I took Leonard hard by the arm. Usually I don't like to yank him around, but I was scared and upset. My stomach was all cold and strange, and I felt like maybe I had to pee and couldn't stop that if it happened. But it didn't come to that, thank God.

“Come on, Leonard,” I said.

And he said, “Ouch. My arm.”

I took him to the door at Doc's place and then inside, and as I did I looked back. The car pulled up and stopped in front of the house and I knew he was going to wait for me.

Doc looked at me. “Pearl,” he said. “What happened? What's wrong?”

I had thought I was being so cool about things. I said, “I'm not really sure how long Leonard will have to stay this time. It's an emergency. Okay?”

Then I got down on my knees and grabbed hold of him and held him tight. Really really tight. “Ow,” he said. “When are you coming back?”
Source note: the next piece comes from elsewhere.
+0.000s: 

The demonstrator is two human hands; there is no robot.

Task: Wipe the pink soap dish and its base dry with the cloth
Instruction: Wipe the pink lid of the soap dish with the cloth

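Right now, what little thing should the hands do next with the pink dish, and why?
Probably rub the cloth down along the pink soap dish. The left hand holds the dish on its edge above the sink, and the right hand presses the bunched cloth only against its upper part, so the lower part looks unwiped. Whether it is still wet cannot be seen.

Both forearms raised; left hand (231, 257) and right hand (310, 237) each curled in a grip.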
I knew then that I was scaring him, so I let go and I walked away without looking back. I didn't want him to see my face.

The man with the lip was waiting for me. Watching for me to come back out the door. He could see me through the window the whole time, so he was just waiting. I thought maybe I should run, but my knees felt funny and I thought he would catch me anyway.

“Gonna get in the car on your own?” he said.

I thought about my dignity, and the promise I had made to myself, and I walked over to his car and got in.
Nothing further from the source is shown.